* _Records contained in a dataset_:
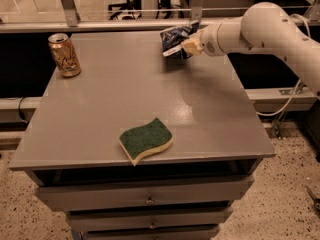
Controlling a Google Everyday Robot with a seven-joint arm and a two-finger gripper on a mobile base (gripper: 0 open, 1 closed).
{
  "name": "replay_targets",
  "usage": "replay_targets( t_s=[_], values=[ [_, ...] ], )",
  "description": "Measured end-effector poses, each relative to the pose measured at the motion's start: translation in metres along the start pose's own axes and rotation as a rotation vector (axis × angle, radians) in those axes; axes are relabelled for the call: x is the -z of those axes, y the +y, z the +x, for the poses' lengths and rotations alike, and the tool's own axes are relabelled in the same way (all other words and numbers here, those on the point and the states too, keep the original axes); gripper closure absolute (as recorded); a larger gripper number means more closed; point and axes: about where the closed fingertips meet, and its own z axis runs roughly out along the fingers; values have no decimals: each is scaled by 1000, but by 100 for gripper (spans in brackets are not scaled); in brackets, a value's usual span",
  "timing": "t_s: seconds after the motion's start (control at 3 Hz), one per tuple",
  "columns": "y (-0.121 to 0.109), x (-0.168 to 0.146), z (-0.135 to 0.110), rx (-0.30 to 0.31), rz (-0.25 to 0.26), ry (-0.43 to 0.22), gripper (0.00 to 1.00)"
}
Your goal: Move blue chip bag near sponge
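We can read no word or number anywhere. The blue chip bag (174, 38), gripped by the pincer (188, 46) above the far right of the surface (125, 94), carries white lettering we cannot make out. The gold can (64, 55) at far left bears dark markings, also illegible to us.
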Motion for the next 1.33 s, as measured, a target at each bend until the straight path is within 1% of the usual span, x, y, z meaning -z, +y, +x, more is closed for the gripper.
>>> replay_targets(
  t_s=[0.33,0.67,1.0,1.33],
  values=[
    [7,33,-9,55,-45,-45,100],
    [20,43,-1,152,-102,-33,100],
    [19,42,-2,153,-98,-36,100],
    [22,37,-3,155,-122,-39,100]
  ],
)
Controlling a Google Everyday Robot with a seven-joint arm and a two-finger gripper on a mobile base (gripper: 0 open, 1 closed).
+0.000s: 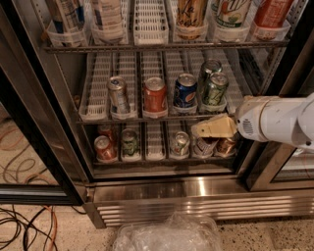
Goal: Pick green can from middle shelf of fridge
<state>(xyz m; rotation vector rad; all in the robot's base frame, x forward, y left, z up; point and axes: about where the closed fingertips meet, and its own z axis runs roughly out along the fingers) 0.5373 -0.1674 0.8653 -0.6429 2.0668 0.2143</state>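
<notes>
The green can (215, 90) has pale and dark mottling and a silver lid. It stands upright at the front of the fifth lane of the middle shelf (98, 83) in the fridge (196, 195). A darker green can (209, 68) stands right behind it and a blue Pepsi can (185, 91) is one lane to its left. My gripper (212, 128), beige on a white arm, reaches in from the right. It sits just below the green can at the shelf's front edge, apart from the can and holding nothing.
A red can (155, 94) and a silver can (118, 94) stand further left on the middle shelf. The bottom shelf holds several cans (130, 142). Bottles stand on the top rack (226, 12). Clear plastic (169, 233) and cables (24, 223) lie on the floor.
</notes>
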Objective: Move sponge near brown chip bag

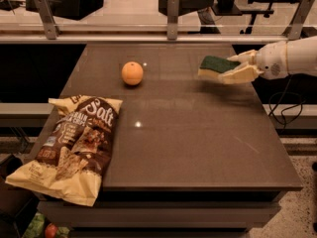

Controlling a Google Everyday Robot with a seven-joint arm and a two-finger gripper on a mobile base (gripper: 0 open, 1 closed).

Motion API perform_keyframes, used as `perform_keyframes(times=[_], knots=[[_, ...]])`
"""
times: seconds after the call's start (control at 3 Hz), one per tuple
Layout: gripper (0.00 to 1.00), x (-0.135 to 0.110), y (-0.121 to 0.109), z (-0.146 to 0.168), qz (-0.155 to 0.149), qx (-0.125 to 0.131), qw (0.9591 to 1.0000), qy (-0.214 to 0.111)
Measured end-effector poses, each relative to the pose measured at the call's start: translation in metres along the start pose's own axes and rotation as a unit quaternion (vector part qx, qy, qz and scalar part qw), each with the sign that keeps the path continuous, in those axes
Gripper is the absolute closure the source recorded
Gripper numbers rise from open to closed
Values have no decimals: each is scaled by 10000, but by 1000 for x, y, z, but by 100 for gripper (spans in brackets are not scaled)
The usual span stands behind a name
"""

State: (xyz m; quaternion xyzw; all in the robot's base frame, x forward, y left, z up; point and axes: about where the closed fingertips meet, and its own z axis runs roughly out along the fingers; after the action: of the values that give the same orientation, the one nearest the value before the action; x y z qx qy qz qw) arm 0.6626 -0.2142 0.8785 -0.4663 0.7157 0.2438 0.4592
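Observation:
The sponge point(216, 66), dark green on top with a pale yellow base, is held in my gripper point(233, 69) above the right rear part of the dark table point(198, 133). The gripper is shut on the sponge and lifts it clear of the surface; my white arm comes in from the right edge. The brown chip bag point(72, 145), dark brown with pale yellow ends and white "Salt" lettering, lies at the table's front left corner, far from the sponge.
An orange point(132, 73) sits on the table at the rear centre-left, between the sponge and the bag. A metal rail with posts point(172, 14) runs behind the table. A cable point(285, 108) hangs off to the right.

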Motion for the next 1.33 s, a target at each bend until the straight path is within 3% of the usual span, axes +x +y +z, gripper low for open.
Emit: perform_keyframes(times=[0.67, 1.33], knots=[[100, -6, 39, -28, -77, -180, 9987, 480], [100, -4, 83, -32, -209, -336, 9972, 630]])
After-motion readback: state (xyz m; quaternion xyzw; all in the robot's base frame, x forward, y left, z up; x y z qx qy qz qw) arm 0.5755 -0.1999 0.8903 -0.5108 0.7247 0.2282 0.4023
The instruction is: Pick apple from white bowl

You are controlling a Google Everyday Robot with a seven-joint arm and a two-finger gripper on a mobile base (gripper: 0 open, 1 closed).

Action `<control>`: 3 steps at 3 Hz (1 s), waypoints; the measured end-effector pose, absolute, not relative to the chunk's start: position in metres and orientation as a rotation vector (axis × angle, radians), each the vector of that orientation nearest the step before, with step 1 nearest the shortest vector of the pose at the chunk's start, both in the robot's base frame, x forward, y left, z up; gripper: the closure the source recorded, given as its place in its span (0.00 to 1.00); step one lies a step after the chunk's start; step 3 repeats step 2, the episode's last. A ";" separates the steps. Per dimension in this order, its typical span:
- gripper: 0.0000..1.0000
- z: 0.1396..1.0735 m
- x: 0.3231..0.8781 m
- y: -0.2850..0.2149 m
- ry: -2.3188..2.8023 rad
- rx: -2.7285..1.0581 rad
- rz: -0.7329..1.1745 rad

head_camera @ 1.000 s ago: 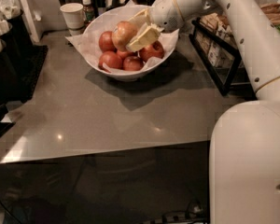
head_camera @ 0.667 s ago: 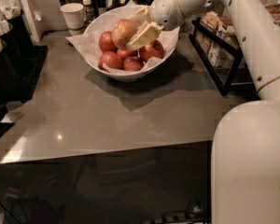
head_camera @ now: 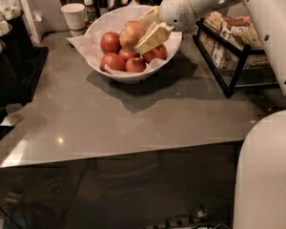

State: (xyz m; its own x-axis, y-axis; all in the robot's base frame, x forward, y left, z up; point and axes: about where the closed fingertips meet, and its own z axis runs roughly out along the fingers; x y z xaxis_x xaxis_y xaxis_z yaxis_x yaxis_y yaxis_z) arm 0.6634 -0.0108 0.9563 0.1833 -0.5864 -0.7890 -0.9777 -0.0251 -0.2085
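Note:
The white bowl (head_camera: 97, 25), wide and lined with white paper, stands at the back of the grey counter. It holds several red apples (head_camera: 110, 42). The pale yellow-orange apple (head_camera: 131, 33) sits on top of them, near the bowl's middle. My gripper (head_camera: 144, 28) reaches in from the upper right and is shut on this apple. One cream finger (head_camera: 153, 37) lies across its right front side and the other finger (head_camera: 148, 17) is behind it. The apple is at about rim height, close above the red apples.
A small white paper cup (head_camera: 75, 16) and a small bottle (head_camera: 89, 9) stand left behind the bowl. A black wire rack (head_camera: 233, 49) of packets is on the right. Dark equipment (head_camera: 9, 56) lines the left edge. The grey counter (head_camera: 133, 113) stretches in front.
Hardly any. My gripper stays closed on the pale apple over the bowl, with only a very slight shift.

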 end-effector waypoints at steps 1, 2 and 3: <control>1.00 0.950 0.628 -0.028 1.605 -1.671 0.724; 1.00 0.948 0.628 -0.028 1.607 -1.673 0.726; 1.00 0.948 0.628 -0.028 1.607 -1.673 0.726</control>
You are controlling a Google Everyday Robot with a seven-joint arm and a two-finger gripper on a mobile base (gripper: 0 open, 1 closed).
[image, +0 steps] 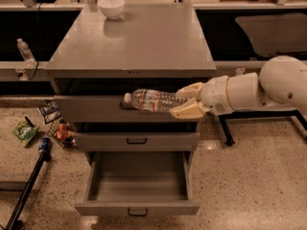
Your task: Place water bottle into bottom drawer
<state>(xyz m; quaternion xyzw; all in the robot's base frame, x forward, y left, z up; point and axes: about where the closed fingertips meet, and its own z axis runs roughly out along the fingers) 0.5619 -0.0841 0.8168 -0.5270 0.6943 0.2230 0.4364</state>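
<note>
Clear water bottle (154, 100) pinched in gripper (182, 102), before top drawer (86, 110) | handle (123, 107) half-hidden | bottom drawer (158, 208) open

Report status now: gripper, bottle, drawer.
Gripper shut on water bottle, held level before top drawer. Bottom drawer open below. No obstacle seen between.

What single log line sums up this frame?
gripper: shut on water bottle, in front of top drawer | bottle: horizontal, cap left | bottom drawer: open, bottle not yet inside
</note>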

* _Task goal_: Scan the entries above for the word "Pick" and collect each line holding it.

* _Expected answer_:
Goal: Pick green can from middle shelf of fridge
The instruction is: Pick apple from white bowl

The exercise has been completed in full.